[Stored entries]
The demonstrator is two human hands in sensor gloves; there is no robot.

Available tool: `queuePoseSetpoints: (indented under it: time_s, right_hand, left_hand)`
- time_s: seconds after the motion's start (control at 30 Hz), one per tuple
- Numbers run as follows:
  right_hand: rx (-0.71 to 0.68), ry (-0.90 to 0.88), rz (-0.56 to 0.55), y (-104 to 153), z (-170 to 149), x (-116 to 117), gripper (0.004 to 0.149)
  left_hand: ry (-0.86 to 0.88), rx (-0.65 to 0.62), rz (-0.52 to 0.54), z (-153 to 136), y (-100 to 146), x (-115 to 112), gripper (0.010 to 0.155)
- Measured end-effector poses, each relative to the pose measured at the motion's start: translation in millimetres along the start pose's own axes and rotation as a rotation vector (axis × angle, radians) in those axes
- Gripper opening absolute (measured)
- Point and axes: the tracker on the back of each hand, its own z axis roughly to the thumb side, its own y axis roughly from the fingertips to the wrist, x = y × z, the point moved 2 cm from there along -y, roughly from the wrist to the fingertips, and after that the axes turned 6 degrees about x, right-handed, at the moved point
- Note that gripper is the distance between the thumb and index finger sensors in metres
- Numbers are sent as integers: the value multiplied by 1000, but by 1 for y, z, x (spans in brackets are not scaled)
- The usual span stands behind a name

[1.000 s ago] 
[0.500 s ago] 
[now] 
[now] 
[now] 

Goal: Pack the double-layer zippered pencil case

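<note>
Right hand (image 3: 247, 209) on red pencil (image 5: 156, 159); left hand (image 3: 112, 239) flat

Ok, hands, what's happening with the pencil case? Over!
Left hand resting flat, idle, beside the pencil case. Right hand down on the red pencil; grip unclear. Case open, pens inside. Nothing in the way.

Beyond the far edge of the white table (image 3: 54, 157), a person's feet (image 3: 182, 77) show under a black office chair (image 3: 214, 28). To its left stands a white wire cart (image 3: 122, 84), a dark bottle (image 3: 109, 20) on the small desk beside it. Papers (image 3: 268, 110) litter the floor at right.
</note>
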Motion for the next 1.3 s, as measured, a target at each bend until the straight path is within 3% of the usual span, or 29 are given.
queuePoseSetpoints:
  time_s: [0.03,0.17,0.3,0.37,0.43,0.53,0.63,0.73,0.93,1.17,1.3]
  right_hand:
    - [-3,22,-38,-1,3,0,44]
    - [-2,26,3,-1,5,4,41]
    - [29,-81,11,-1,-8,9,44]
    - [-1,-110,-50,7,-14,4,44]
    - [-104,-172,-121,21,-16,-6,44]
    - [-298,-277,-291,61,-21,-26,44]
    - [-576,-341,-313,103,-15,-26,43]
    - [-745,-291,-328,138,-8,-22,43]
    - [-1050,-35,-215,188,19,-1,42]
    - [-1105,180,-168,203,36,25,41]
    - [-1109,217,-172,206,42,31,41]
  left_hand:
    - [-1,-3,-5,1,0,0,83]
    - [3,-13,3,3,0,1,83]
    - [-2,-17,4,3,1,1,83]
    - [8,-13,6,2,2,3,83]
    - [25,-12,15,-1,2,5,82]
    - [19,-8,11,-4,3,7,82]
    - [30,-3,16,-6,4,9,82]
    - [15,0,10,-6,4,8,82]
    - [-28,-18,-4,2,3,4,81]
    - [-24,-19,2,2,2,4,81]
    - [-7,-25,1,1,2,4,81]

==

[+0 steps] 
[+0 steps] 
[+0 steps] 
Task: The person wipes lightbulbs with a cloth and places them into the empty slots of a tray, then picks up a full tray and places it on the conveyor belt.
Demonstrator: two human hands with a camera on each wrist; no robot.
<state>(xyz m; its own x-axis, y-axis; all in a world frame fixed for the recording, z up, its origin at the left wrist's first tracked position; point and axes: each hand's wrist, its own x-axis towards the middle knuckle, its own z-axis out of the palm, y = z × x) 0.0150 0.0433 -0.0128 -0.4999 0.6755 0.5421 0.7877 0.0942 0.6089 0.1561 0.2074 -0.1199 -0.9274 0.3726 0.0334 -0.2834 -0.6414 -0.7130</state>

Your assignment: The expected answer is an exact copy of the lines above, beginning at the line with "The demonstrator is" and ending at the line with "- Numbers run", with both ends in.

Completed exercise:
The demonstrator is two human hands in sensor gloves; there is no robot.

Available tool: `queuePoseSetpoints: (indented under it: time_s, right_hand, left_hand)`
- time_s: seconds after the motion's start (control at 30 Hz), one per tuple
- Numbers run as follows:

Nothing more is needed to finish the exercise.